Energy, a human perspective
A human with a diet of approximately 2,500 calories per day can deliver around 100Watts output all day, roughly the equivalent of keeping one 100W light bulb glowing all day.
In the UK, the average energy we use in the house, workplace, being a consumer, travel etc. is approximately 125KWh/day. This would be enough to keep 52 100W light bulbs glowing all day.
A barrel of oil contains about 1.7MWh of energy which would keep some 708 100Watt light bulbs glowing all day.
The energy density of a barrel of oil is absolutely amazing.
We are using up one of the planet’s natural capital assets and not paying the true cost. This has locked the energy systems infrastructure and technology into a blind alley and an economic model based on readily available cheap energy that does not have to be used too efficiently.
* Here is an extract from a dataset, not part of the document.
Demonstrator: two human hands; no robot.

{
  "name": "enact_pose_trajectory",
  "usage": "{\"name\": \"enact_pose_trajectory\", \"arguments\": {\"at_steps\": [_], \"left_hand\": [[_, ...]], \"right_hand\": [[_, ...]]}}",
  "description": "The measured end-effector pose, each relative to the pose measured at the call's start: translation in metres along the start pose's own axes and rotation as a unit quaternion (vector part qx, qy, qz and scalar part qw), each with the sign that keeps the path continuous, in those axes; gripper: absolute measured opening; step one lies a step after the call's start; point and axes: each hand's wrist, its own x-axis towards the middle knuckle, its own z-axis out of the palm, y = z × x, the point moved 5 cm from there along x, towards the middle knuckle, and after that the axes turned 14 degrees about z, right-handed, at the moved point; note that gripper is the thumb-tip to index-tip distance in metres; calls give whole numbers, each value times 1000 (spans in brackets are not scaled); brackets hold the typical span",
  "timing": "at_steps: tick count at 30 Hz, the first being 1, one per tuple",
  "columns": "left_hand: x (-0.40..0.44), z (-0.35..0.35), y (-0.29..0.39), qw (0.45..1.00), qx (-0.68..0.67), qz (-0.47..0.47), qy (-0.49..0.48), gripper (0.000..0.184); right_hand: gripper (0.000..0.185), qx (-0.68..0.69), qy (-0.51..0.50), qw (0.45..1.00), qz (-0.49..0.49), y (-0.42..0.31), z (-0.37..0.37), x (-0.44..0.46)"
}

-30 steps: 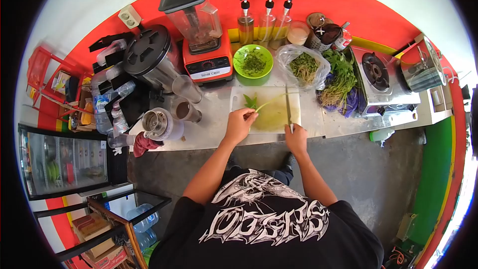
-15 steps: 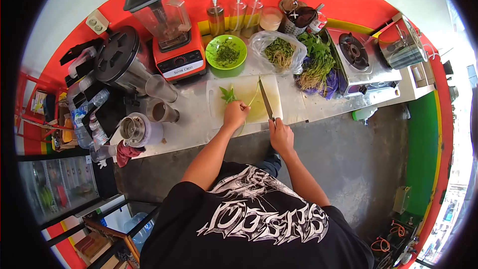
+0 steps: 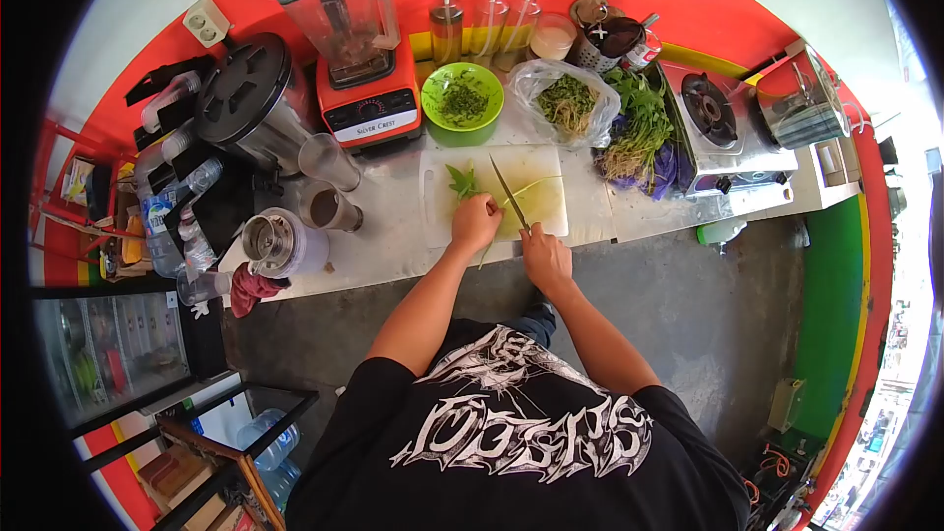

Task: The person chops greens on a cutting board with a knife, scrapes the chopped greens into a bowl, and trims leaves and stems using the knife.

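On the white cutting board [image 3: 548, 219], my left hand [image 3: 476, 222] pinches a thin green stem [image 3: 539, 182] that sticks out on both sides of the fingers. A leafy sprig [image 3: 461, 180] lies just beyond these fingers. My right hand [image 3: 547, 258] is wrapped round a knife handle at the board's near edge. The knife blade [image 3: 508, 191] points away from me and leans left, across or over the stem; whether it touches is unclear. Behind the board stands a green bowl [image 3: 462, 134] with chopped greens [image 3: 460, 101] inside.
A clear plastic bag [image 3: 607, 98] of cut stems and a leafy bunch with roots [image 3: 639, 123] lie back right, near a gas stove [image 3: 712, 108]. A red blender [image 3: 369, 118], pump bottles [image 3: 492, 25] and tall cups [image 3: 330, 209] stand behind and left.
The knife has swung from right of the stem to lean left, closer to my left hand. My right hand has moved slightly left and nearer me. The whole view has shifted a little.
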Motion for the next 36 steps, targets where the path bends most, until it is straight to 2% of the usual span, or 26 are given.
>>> {"name": "enact_pose_trajectory", "arguments": {"at_steps": [11,14,15,16,18,20,21,25,29,31,36], "left_hand": [[-6,4,-4,1000,-15,-1,-9,15],[-15,-8,1,998,-48,-2,34,18],[-17,-13,4,993,-108,-7,46,18],[-18,-18,7,984,-167,-12,60,19],[-14,-35,18,976,-203,-13,83,18],[-12,-53,31,966,-237,-15,105,18],[-11,-60,38,962,-249,-4,109,18],[-15,-86,83,956,-265,20,122,17],[-20,-92,118,966,-239,51,90,17],[-23,-91,131,952,-287,31,102,17],[-27,-89,143,948,-298,56,95,21]], "right_hand": [[35,-37,-48,998,29,-15,21,11],[37,-36,-50,998,7,-12,18,22],[37,-33,-47,998,3,-10,14,26],[38,4,-64,998,-13,-9,11,30],[39,41,-82,995,-39,-8,3,37],[38,154,-82,974,-142,-17,-10,38],[38,154,-85,973,-149,-24,-19,36],[31,337,-163,923,-92,-56,-83,15],[26,487,-197,850,-47,-61,-95,19],[25,500,-195,842,-51,-63,-106,21],[23,536,-183,821,-70,-65,-131,27]]}}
This week I attended a debate on Fracking at The Building Centre. Estimates vary considerably but it seems that there is about three North Sea Oils-worth of shale gas under the UK. The Lancashire shale gas field could deliver in the order of one trillion cubic feet of gas per year for 40 years, which is about a third of the current UK annual demand.
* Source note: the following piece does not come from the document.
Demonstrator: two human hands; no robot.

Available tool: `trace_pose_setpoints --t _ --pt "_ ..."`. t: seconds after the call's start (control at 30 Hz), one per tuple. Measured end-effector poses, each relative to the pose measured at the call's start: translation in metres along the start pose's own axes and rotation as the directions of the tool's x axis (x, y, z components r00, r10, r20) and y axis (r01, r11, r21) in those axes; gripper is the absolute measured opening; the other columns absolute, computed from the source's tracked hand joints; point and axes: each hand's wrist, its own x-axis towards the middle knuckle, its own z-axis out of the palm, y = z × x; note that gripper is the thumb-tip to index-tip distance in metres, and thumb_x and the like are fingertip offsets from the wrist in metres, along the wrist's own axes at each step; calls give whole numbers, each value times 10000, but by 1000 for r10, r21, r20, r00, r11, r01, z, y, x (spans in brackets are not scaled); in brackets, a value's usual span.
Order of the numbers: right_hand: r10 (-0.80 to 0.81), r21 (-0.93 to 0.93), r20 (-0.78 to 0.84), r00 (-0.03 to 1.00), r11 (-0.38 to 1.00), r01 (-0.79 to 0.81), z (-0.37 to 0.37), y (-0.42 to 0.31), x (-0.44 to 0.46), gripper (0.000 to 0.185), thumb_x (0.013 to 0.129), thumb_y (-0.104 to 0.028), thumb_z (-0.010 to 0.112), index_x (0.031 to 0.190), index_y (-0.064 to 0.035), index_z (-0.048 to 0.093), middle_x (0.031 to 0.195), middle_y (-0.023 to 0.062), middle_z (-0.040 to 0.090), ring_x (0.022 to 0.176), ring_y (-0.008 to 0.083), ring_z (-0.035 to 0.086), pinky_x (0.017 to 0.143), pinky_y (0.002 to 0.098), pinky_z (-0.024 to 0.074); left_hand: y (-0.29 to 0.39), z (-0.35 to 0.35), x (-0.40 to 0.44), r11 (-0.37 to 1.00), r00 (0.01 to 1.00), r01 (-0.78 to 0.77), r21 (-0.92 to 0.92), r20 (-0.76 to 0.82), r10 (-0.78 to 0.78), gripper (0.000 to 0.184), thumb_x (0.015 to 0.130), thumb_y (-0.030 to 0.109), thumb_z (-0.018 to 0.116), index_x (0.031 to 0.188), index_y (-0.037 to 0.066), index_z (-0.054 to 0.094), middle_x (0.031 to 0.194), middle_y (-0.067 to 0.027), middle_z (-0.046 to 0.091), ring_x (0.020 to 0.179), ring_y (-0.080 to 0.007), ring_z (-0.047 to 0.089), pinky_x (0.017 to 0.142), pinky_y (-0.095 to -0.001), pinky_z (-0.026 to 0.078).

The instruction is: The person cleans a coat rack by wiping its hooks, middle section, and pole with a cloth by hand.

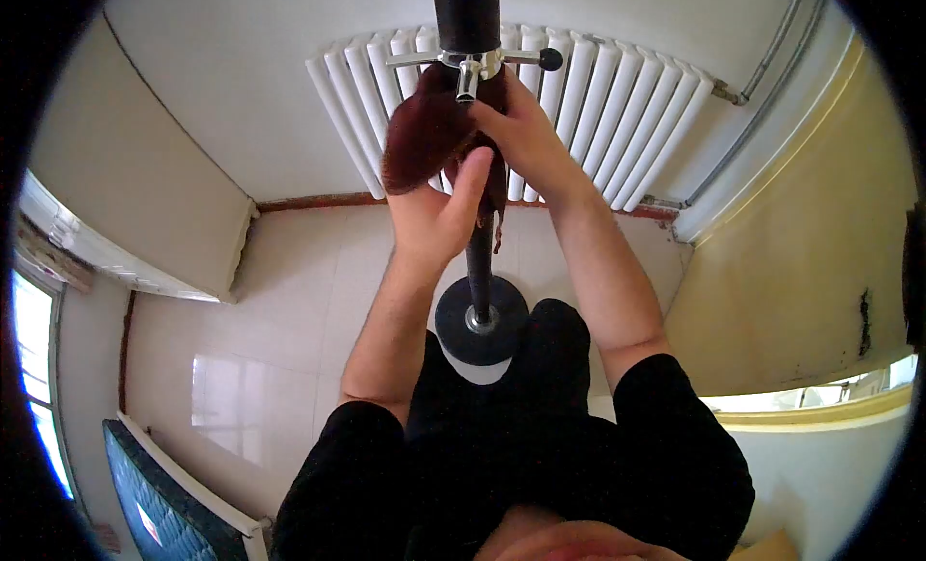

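A dark red cloth [424,141] hangs bunched around the black pole [479,262], just below a chrome collar [470,64] with side handles. My left hand [434,214] grips the cloth from below; its thumb points up along the pole and its fingers are hidden under the fabric. On the other side, my right hand [529,141] is wrapped around cloth and pole right under the collar, thumb in front, other fingers mostly hidden behind. A thin strip of cloth dangles below the hands. The pole rises from a round black base [482,344] on the floor.
Behind the pole a white radiator [617,108] is fixed to the wall, with pipes [762,88] at its right. A yellowish panel [801,272] stands at right, a pale cabinet [145,146] at left. A blue quilted item [164,493] leans at lower left. My knees flank the base.
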Motion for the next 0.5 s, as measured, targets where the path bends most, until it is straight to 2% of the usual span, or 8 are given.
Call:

The tax revenue, energy security and economic boost of low price energy would all suggest that it will be business as usual for hydrocarbons for a few more decades.
So what of the impact? Well it seems that the consensus is that manmade climate change is real and that we have probably gone beyond the tipping point and burning shale gas is less bad than burning coal and everybody else will be doing it so why should we put ourselves at a disadvantage. But, as people have said before, being less bad is not good.